Moniezia expansa

Scientific classification
- Kingdom: Animalia
- Phylum: Platyhelminthes
- Class: Cestoda
- Order: Cyclophyllidea
- Family: Anoplocephalidae
- Genus: Moniezia
- Species: M. expansa
- Binomial name: Moniezia expansa Rudolphi, 1810

= Moniezia expansa =

- Authority: Rudolphi, 1810

Species of flatworm

Moniezia expansa is commonly known as sheep tapeworm or double-pored ruminant tapeworm. It is a large tapeworm inhabiting the small intestines of ruminants such as sheep, goats and cattle. It has been reported from Peru that pigs are also infected. There is an unusual report of human infection in an Egyptian. It is characterized by unarmed scolex (i.e., hooks and rostellum are absent), presence of two sets of reproductive systems in each proglottid, and each proglottid being very short but very broad.

==Structure==
M. expansa has a typical cestode body, consisting of the anterior scolex, followed by the neck and a highly extended body proper, the strobilus. It is an extremely long tapeworm, and can reach an enormous length up to 6–10 m. The scolex bears four large suckers, which are the holdfast organs to the host. There are no rostellum and rostellar hooks, and the suckers are devoid of spines. The boundary between the proglottids are studded with a row of interproglottid glands, which are yet undefined in terms of function. The tapeworm, being monecious, contains both male and female reproductive organs in an individual. Thus each proglottid is a complete reproductive unit. Moreover, one defining feature of the genus is that there are two sets of reproductive organs situated at lateral sides with the associated cirrus pouches and genital pores in each proglottid. The testes are numerous.

==Life cycle==
The complete life cycle requires two hosts, ruminants as definitive hosts, and oribatid mites as intermediate hosts. Eggs are passed out from the intestine of the ruminant host along the gravid proglottids in the feces into the soil. The eggs are eaten by soil mites. Eggs must reach the gut of mite hosts within 1 day of release otherwise they are desiccated. However, chances of development is very good as soil mites can be so numerous on a pasture that even if only 3% are infected (with 4-13 cysticercoids each), a grazing ruminant may ingest over 2,000 cysticercoids per kilogram of grass. Once inside the intestine of mites, the eggs hatch and the oncospheres penetrate into the haemocoel and develops to the cysticercoid stage. This stage may take up to 4 months. When the infected mite is eaten by the grazing ruminants, mature cysticercoids are digested out of the mite, and develop into mature tapeworms in the small intestine within 5–6 weeks.

==Pathogenicity==
M. expansa infections are generally harmless and asymptomatic, even when the tapeworms are present in large numbers in young lambs. However heavy infection may cause intestinal obstruction, diarrhea and weight loss.
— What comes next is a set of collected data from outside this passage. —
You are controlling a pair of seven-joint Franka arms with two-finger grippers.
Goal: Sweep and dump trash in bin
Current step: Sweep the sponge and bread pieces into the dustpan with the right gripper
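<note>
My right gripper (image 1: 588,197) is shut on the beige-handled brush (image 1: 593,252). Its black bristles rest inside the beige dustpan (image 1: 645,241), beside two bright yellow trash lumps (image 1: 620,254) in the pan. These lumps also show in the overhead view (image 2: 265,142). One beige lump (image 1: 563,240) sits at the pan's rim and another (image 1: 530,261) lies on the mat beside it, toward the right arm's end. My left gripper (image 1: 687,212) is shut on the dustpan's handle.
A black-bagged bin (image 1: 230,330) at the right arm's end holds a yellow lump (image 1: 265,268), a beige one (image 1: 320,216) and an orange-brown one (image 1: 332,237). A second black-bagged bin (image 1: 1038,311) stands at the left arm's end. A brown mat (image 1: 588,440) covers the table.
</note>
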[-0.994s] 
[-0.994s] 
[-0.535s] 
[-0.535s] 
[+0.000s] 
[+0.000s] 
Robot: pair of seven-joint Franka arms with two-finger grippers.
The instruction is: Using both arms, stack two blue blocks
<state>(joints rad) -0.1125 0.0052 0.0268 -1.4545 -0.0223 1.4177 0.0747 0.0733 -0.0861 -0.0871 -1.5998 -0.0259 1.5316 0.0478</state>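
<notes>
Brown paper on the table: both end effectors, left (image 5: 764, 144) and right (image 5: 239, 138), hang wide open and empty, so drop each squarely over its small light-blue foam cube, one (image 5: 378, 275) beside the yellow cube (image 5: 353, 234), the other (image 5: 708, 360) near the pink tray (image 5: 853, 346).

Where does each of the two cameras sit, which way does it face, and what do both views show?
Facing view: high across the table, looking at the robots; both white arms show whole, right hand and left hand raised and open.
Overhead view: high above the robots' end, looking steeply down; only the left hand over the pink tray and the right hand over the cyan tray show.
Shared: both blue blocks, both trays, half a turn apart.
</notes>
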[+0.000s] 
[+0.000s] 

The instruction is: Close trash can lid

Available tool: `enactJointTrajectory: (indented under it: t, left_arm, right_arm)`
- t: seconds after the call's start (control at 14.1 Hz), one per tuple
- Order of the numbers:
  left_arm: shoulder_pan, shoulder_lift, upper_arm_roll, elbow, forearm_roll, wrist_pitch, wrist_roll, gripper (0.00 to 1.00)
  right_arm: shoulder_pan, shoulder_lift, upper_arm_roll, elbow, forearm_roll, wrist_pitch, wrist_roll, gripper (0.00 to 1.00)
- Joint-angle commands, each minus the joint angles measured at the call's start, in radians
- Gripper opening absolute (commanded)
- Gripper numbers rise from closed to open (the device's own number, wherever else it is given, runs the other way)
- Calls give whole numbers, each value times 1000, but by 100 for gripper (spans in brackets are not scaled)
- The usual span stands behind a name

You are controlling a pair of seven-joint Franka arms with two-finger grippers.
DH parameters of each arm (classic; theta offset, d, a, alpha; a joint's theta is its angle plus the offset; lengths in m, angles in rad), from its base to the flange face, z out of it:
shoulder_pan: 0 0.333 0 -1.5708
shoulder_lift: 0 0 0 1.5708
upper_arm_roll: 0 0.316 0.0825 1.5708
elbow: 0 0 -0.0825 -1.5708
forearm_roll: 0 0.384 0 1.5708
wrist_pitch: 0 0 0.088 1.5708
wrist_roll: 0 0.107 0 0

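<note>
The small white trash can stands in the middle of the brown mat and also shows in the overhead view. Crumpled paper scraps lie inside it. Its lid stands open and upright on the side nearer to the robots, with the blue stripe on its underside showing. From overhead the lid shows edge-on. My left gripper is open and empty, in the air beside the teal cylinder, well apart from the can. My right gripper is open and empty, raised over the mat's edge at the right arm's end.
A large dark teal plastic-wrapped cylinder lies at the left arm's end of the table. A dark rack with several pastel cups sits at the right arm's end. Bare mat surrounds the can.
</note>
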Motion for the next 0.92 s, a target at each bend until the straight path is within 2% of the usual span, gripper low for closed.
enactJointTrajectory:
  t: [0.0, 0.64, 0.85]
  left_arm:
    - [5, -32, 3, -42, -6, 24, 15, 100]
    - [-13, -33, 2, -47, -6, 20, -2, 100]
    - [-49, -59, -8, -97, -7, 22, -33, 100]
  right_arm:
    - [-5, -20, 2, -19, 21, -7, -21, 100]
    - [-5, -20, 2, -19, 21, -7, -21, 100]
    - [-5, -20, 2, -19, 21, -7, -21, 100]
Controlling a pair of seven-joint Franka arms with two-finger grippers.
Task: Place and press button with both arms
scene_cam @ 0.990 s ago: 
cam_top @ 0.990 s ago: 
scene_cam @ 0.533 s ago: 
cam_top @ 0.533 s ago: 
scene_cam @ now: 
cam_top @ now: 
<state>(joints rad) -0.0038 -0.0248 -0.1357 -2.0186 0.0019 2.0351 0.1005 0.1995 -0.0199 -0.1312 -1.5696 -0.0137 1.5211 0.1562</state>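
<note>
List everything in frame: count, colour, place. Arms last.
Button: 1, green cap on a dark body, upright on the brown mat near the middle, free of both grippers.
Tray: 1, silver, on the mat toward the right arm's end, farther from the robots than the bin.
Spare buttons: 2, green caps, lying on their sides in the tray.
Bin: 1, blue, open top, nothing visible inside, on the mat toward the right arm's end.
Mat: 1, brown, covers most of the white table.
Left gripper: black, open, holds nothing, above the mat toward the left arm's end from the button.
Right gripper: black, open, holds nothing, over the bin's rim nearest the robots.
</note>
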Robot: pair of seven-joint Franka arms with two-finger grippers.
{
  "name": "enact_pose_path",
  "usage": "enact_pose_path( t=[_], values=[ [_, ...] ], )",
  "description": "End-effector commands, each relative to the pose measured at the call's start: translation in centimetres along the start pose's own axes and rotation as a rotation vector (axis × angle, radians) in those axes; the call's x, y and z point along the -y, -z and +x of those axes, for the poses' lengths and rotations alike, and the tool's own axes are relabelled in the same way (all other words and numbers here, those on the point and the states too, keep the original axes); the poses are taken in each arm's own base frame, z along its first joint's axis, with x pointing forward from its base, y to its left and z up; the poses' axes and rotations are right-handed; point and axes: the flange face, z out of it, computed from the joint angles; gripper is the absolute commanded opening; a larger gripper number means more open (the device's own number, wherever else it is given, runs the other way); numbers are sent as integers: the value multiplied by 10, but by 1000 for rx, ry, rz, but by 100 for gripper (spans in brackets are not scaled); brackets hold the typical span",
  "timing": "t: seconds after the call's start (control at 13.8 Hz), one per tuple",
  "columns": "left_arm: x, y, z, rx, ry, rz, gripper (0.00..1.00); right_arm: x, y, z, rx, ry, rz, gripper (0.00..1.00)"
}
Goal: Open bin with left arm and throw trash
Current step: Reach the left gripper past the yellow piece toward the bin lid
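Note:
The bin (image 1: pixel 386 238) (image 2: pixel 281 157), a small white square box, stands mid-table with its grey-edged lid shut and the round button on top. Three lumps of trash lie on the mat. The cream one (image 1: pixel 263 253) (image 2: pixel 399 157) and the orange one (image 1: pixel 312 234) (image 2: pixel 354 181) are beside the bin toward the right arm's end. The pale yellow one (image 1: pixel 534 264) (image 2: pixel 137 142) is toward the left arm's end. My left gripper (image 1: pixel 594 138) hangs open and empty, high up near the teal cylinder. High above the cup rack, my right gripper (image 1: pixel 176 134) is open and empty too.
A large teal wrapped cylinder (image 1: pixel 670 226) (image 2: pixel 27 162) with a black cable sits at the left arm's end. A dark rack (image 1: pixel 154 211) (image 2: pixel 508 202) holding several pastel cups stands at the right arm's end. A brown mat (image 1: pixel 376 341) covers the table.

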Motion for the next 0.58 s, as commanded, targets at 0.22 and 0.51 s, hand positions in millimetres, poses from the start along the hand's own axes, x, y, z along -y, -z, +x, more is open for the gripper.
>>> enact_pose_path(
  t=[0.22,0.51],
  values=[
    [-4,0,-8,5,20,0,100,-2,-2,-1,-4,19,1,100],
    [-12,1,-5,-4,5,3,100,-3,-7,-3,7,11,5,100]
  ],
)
==Diagnosis and treatment==
Diagnosis is done by analysis stool sample in which eggs can be detected, or often observation of the gravid proglottids in feces and anus.
Niclosamide is most often used. Praziquantel (while not approved for use in ruminants in the US) is also 99–100% effective while albendazole is 19-75% effective; and praziquantel + levamisole combination is very effective in reducing worm burden and improvement of weight.